README

alta-inference-sdk

Unified client and lifecycle manager for Azure ML batch inference endpoints.

Overview

This library provides two classes with distinct responsibilities:

Class

Who uses it

Purpose

InferenceClient

Inference code, AFA, pipelines

Submit jobs, monitor execution, get results

InferenceManager

Setup scripts, infra team

Create / update / delete endpoints and deployments


Installation

pip install alta-inference-sdk --index-url https://pkgs.dev.azure.com/altametris/DEV-IA/_packaging/altametris/pypi/simple/

Configuration

.env file

Create a .env file at the root of your project. All variables are optional if passed explicitly to the constructor, but the file centralises configuration for local development.

# Azure ML workspace
SUBSCRIPTION_ID=xxxxxxxx-xxxx-xxxx-xxxx-xxxxxxxxxxxx
RESOURCE_GROUP=my-resource-group
WORKSPACE_NAME=my-aml-workspace

# Endpoint & deployment (optional — can be overridden by constructor args)
ENDPOINT_NAME=randlanet-dev-endpoint
DEPLOYMENT_NAME=deployment-vg-v100

Resolution order

Priority: explicit constructor arg > .env / env var > error.

Variable

Required

If absent

SUBSCRIPTION_ID

Yes

raises ValueError

RESOURCE_GROUP

Yes

raises ValueError

WORKSPACE_NAME

Yes

raises ValueError

ENDPOINT_NAME

Yes

raises ValueError

DEPLOYMENT_NAME

No

Azure ML uses the endpoint’s default deployment

# reads everything from .env
client = InferenceClient("batch_pipeline")

# explicit arg overrides .env
client = InferenceClient("batch_pipeline", "my-other-endpoint", deployment_name="dep-v2")

Authentication

The SDK picks credentials automatically, in this order:

  1. Managed identity — if IDENTITY_ENDPOINT or MSI_ENDPOINT is set (AFA, VM, ACI, AKS)

  2. Service principal — if AZURE_CLIENT_ID + AZURE_CLIENT_SECRET + AZURE_TENANT_ID are set (CI/CD, .env)

  3. Azure CLI sessionaz login for local development


InferenceClient — submitting and monitoring jobs

Use this class from inference code, Azure Function Apps, or any system that needs to trigger a batch job.

Inputs

Pipeline inputs are model-specific and built in the calling repo.
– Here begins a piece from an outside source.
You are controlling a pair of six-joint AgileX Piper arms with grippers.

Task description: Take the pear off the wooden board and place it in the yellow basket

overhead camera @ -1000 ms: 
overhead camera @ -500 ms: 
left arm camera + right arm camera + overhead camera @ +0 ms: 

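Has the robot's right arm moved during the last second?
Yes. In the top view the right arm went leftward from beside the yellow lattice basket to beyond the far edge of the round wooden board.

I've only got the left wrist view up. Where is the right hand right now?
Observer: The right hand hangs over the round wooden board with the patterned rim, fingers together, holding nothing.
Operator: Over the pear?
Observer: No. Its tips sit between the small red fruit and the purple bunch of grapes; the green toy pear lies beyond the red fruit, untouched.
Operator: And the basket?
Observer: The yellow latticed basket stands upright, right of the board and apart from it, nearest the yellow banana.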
The example below corresponds to the randlanet-vegetation batch pipeline.

from azure.ai.ml import Input

inputs = {
    # --- Required ---
    "ept_url":               Input(type="string", default="https://api.altametris.xyz/.../ept.json"),
    "traj_url":              Input(type="string", default="https://api.altametris.xyz/.../sbet.out"),
    "traj_time_min":         Input(type="number", default=443955905.06),  # GPS start time (s)
    "traj_time_max":         Input(type="number", default=443956173.43),  # GPS end time  (s)
    "url_blob":              Input(type="string", default="https://api.altametris.xyz/.../addons/"),
    "env_deployment":        Input(type="string", default="dev"),         # "dev" | "test" | "prod"
    # --- Optional (pipeline defaults apply if omitted) ---
    "batch_size":            Input(type="integer", default=8),    # inference batch size
    "splitting_distance":    Input(type="number",  default=500),  # trajectory split (m)
    "buffer_length":         Input(type="number",  default=8.3),  # buffer each side (m)
    "min_splitting_distance":Input(type="number",  default=250),  # min split size   (m)
}

Two separate upload mechanisms:

  • url_blob (input) — the pipeline uploads addons to the U3D API during execution. Always required.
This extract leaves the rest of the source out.